Slow Start for Joint Electoral Reform Commission
The ruling CPP agreed in principle to two of seven proposals put forth by the opposition CNRP on Monday during the first meeting of a joint electoral reform commission.
Emerging from a four-and-a-half hour meeting at the Senate, leaders of the CPP and CNRP working groups told reporters that they had agreed on the need to reform voter registration and create a new law on political financing.
A joint statement released following the meeting says the parties agreed to “organize voter registration and voter lists to guarantee and to protect people’s right to vote” and “organize the creation of a law on financing of political parties.”
The six-member delegations from each party agreed to continue electoral reform talks next Monday.
CNRP chief whip Son Chhay, who headed the opposition delegation, said the CPP declined to discuss five additional reform proposals until they had a chance to speak with senior CPP leadership.
Those points included reforming the composition of the National Election Committee and its local bodies, giving parties equal access to broadcast media, the creation of an independent body to settle electoral disputes, and measures to ensure the political independence of the military and civil service.
“They said [these points] have not been discussed among their leaders, so they asked to look into this for next time around,” Mr. Chhay said, adding that specifics of the reforms would be dealt with in later stages of the reform process.
“The idea is that we have to agree on the major reforms, then we will open ourselves to NGOs, experts and international organizations to provide recommendations or suggestions,” he said.

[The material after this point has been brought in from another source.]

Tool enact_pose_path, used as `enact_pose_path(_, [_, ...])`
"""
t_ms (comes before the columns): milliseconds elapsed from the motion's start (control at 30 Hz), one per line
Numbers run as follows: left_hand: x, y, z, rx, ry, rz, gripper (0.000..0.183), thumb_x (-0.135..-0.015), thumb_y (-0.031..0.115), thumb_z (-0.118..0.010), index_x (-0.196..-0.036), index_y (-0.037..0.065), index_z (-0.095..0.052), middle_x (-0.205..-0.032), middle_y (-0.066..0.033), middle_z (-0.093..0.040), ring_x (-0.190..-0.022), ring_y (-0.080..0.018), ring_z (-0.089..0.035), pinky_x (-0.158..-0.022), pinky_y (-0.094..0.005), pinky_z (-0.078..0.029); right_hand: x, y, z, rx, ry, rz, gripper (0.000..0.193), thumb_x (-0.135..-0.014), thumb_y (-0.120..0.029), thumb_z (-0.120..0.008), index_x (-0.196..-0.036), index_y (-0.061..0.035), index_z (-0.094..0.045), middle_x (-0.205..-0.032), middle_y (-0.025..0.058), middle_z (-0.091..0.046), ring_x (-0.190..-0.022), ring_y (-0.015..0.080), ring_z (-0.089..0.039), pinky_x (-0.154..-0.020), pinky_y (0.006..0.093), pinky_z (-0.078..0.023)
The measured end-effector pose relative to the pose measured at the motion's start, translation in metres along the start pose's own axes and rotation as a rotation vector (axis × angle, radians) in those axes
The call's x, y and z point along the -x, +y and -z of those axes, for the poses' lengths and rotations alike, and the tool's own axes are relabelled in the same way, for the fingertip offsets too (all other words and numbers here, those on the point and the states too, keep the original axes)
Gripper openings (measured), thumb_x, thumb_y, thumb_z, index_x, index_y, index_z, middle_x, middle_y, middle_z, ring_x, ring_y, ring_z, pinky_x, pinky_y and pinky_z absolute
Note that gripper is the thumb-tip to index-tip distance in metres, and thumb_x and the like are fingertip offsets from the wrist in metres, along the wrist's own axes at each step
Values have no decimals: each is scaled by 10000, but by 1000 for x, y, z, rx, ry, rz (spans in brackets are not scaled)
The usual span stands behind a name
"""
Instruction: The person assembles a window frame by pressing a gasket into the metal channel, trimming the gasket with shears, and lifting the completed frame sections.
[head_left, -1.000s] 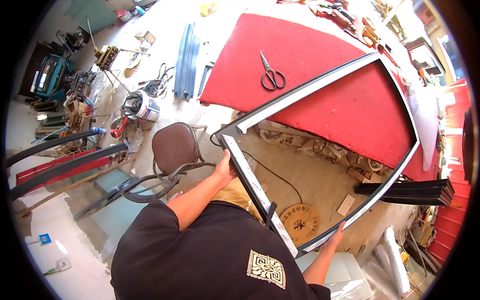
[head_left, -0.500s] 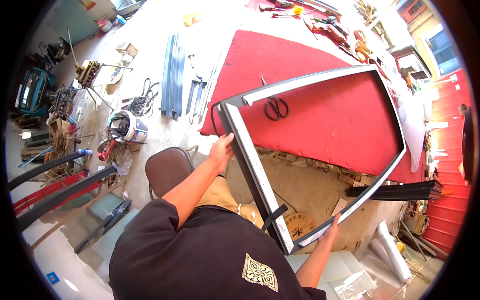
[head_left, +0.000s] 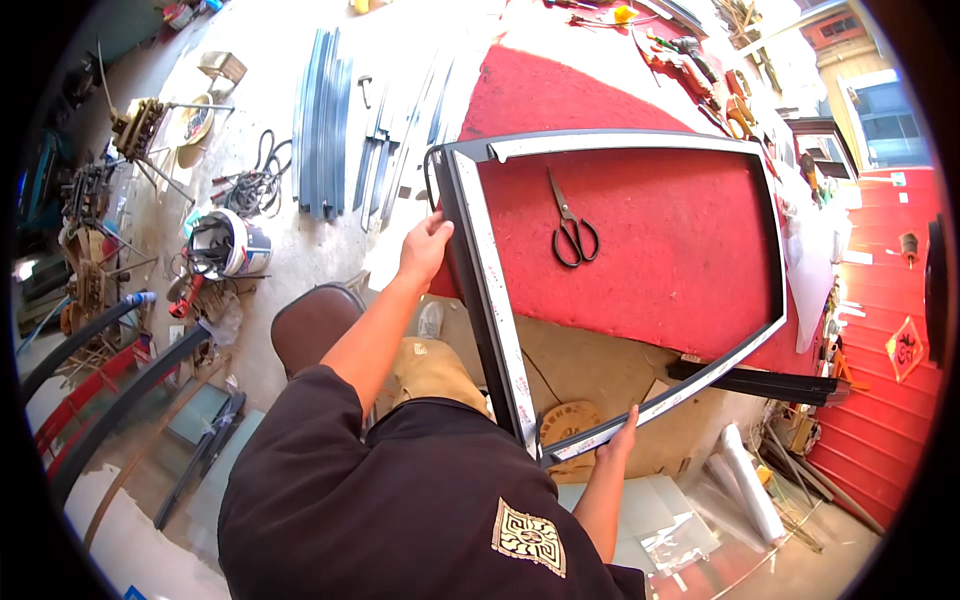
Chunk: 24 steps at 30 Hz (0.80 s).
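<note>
Head view: at lower center, the right hand (head_left: 614,446) grasps the bottom bar of a dark-edged frame with white strips (head_left: 496,300). Left of center, the left hand (head_left: 423,252) touches the outer side bar; whether its fingers close around it cannot be told. Held mid-picture, the piece has swung more level, so the scissors (head_left: 567,216) on the red bench (head_left: 650,275) beyond now show whole within its opening.

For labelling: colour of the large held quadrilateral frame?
The large quadrilateral frame: blackish edges, white strips; best in head view.
</note>
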<state>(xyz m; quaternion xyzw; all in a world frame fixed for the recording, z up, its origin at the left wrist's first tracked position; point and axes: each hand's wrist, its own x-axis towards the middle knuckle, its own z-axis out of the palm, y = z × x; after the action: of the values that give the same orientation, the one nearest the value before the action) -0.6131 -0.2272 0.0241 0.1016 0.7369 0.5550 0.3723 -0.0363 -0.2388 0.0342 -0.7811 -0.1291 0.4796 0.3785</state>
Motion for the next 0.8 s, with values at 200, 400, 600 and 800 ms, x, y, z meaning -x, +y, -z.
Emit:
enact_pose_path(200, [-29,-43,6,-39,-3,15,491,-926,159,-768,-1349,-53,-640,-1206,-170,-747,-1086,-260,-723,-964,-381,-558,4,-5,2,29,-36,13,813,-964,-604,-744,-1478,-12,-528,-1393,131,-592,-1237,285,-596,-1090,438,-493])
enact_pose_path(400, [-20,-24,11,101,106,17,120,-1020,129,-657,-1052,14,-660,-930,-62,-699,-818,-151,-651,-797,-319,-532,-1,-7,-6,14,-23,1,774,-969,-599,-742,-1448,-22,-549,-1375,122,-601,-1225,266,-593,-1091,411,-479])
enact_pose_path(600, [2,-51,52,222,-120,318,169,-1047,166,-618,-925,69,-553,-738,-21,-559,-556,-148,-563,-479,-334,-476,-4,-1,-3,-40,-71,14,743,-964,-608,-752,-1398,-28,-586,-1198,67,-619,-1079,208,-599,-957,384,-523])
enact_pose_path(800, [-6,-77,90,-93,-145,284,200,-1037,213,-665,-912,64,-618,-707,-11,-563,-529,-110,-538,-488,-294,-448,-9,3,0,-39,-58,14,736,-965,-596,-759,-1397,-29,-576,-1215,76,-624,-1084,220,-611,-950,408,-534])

Mr. Chhay said that the parties had agreed that discussion of an early election should be left to talks between Prime Minister Hun Sen and opposition leader Sam Rainsy, who have not met since September.
Bin Chhin, a CPP deputy prime minister who headed the ruling party delegation, told reporters that the parties would continue to discuss the electoral restructuring proposals that were not agreed upon Monday, and predicted that the parties would agree on further reforms.
“We will place more issues [into the electoral reform framework] and we will continue to discuss,” Mr. Chhin said. “These reforms ultimately will be passed in the National Assembly.”
The CNRP has refused to take its 55 seats in the National Assembly, demanding that the CPP agree to either a mid-term election or an investigation into July’s ballot, which they say was beset with irregularities that benefitted the ruling party.
In January, the CPP announced that it would create a one-party electoral reform commission headed by Interior Minister Sar Kheng, but in February altered its plans and agreed to form a joint commission with the CNRP.
Although Mr. Hun Sen and his deputies have repeatedly said that the CPP government and its one-party National Assembly are unaffected by the CNRP’s ongoing boycott, independent analyst Chea Vannath said Monday that the CPP’s participation in electoral reform talks was strictly a matter of legitimacy.
“This is about achieving legitimacy [for the CPP government], about showing the international community that they are a well-established multi-party democracy,” Ms. Vannath said.
“But unless…the government changes their mindset about elections, it will be the same thing again next election [and] this committee won’t matter.”